* Task to complete: Using the records below, filter for lines that contain the string "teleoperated" and copy them out.

* Records supplied:
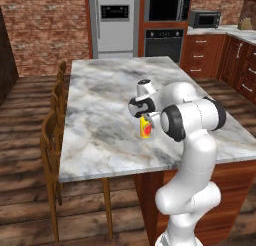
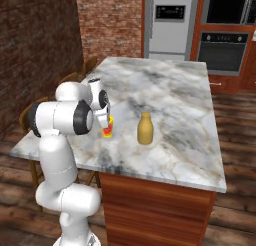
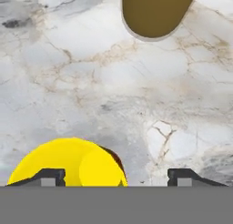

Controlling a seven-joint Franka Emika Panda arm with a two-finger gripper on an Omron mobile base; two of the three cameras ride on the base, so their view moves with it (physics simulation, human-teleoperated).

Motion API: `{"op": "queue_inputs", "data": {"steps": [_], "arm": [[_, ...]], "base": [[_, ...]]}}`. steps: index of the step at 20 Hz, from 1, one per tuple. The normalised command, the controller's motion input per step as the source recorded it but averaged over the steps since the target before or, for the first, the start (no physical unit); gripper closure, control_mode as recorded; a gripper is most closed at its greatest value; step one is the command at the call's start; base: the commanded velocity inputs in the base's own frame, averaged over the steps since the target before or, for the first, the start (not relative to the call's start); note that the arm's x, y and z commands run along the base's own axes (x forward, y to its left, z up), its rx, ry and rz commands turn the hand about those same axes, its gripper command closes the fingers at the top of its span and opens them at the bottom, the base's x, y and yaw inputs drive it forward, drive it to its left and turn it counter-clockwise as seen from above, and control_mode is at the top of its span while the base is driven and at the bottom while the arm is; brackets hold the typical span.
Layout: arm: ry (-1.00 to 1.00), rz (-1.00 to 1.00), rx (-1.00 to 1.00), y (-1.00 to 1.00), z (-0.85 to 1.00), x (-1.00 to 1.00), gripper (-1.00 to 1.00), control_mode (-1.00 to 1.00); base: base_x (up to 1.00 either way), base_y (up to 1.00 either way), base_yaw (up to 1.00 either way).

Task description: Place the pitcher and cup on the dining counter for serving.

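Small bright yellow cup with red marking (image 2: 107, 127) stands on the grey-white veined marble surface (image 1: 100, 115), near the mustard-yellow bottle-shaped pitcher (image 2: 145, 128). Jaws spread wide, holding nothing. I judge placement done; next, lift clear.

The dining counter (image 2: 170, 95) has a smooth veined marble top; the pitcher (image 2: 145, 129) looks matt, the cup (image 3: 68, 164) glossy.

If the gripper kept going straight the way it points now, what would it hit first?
The open gripper points down at the dining counter, directly over the cup. Its fingers straddle the cup, which sits off-centre toward one finger, so it would probably meet the cup's rim or the marble first; depth is unclear.
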Motion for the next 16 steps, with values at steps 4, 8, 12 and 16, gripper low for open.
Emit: {"op": "queue_inputs", "data": {"steps": [4, 8, 12, 16], "arm": [[-0.13, -0.02, 0.00, 0.00, 0.78, -0.69, -1.00, -1.00], [-0.26, 0.00, 0.00, 0.00, 0.84, -0.97, -1.00, -1.00], [-0.37, 0.00, 0.00, -0.01, 0.70, -1.00, -1.00, -1.00], [-0.39, 0.00, 0.00, -0.04, 0.34, -1.00, -1.00, -1.00]], "base": [[0.00, 0.00, 0.00], [0.00, 0.00, 0.00], [0.00, 0.00, 0.00], [0.00, 0.00, 0.00]]}}
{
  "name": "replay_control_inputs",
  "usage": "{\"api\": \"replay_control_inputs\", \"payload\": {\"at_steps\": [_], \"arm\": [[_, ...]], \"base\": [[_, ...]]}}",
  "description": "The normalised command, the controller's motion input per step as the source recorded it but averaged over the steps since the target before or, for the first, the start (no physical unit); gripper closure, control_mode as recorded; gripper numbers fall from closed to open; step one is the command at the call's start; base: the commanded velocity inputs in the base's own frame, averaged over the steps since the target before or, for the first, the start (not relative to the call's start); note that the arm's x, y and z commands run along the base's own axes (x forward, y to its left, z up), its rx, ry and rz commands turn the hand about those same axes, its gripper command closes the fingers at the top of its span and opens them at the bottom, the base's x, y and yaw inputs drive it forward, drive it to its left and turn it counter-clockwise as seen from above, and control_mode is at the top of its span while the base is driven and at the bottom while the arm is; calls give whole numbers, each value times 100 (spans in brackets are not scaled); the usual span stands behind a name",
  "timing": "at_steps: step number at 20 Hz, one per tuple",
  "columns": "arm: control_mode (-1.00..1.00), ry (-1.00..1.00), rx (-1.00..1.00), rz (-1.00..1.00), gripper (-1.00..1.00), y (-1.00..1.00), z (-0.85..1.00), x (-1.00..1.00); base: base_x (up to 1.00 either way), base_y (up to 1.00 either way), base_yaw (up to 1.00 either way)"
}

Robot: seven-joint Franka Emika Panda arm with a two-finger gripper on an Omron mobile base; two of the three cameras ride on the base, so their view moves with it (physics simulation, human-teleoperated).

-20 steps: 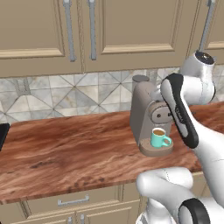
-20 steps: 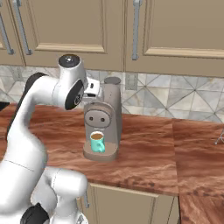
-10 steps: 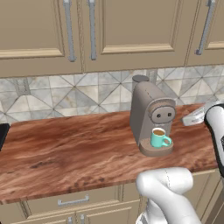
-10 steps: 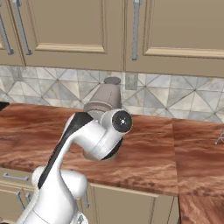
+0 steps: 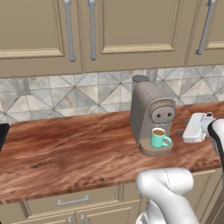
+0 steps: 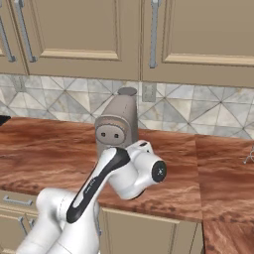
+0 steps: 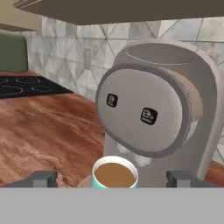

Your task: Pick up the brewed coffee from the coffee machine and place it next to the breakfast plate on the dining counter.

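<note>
Hand view is looking straight at the coffee machine, whose round front face with two small dark buttons is taking up the middle of the frame. Under its spout, the mug is sitting on the drip base, brown coffee showing inside its teal rim. The gripper is hanging level with the mug's rim, its two dark fingertips standing wide apart, one on each side of the mug and clear of it, gripping nothing. A black cooktop is lying on the counter far to one side.

Left base view is showing the grey-taupe machine standing on the reddish-brown wood-grain counter, in front of a tiled backsplash and below beige cabinets. The teal mug is resting on the round base, handle pointing right. The white hand is sitting just to the right of the machine, near the mug but apart from it.

Right base view is showing the arm crossing in front of the machine, hiding the mug.
</note>
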Motion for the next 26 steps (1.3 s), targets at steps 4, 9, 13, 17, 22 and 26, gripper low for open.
{"api": "replay_control_inputs", "payload": {"at_steps": [4, 9, 13, 17, 22, 26], "arm": [[-100, -6, 0, 3, -100, 1, -27, -8], [-100, 0, 0, 0, -100, 3, -47, 9], [-100, 2, 0, 0, -100, 2, -58, 19], [-100, 5, 0, 0, -100, 1, -47, 16], [-100, 4, 0, 0, -100, 0, -38, 33], [-100, 1, 1, 0, -100, 0, -24, 25]], "base": [[0, 0, 0], [0, 0, 0], [0, 0, 0], [0, 0, 0], [0, 0, 0], [0, 0, 0]]}}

* Output of the exercise:
Controlling a seven-joint Franka Emika Panda arm with a two-finger gripper on an Omron mobile base; two of the three cameras ride on the base, so their view moves with it (physics simulation, human-teleoperated).
Robot: seven-joint Franka Emika Panda arm with a two-finger gripper on an Omron mobile base; two of the three cameras ride on the base, so their view moves with it (physics simulation, human-teleoperated).

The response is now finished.